▶ Task details
What is needed is the run of lines from the one with "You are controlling" through the close of the data, set down exactly.

▶ Information provided
+ + +

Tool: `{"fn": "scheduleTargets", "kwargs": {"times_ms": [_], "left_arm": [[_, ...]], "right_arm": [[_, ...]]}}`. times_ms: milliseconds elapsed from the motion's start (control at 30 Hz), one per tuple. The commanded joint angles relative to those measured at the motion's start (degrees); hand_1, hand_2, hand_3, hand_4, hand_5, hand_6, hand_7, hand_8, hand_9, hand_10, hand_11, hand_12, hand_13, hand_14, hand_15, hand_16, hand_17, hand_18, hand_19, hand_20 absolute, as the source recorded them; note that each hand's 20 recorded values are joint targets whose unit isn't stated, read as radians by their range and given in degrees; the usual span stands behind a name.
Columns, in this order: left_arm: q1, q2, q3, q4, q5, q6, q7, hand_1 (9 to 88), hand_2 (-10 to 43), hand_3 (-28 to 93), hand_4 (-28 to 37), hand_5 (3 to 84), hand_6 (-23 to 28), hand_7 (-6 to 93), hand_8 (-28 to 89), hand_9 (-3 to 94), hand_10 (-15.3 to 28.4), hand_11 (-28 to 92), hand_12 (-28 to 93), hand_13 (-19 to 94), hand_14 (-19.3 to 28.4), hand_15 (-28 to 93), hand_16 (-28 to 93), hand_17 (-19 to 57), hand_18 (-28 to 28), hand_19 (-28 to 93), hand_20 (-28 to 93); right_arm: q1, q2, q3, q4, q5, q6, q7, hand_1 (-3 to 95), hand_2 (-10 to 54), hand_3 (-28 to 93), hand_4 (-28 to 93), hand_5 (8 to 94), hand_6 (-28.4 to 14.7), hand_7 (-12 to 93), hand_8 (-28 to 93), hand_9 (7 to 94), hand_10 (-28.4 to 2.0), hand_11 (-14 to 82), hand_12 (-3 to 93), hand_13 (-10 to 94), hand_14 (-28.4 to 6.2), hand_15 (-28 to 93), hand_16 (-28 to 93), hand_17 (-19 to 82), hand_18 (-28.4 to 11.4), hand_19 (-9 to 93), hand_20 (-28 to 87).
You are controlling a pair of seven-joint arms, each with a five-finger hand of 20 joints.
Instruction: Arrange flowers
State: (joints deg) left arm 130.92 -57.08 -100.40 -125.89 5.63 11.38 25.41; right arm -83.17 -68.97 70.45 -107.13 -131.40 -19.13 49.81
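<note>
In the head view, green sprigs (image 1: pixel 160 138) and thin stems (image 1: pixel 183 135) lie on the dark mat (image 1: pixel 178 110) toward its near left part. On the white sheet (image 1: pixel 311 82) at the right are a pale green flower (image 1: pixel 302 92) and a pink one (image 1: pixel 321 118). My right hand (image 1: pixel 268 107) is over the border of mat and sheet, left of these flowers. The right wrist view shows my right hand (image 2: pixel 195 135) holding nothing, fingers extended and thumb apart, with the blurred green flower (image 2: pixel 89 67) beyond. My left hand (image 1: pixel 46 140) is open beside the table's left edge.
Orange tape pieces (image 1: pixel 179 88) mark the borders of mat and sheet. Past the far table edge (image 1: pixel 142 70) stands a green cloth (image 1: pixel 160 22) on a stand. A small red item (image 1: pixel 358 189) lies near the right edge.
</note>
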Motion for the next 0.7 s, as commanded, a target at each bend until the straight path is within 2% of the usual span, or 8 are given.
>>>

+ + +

▶ Solved problem
You are controlling a pair of seven-joint arms, each with a five-finger hand of 20 joints.
Instruction: Arrange flowers
State: (joints deg) left arm 130.92 -57.08 -100.40 -125.89 5.63 11.38 25.41; right arm -83.17 -68.97 70.45 -107.13 -131.40 -19.13 49.81
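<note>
In the head view, green sprigs (image 1: pixel 160 138) and thin stems (image 1: pixel 183 135) lie on the dark mat (image 1: pixel 178 110) toward its near left part. On the white sheet (image 1: pixel 311 82) at the right are a pale green flower (image 1: pixel 302 92) and a pink one (image 1: pixel 321 118). My right hand (image 1: pixel 268 107) is over the border of mat and sheet, left of these flowers. The right wrist view shows my right hand (image 2: pixel 195 135) holding nothing, fingers extended and thumb apart, with the blurred green flower (image 2: pixel 89 67) beyond. My left hand (image 1: pixel 46 140) is open beside the table's left edge.
Orange tape pieces (image 1: pixel 179 88) mark the borders of mat and sheet. Past the far table edge (image 1: pixel 142 70) stands a green cloth (image 1: pixel 160 22) on a stand. A small red item (image 1: pixel 358 189) lies near the right edge.
</note>
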Motion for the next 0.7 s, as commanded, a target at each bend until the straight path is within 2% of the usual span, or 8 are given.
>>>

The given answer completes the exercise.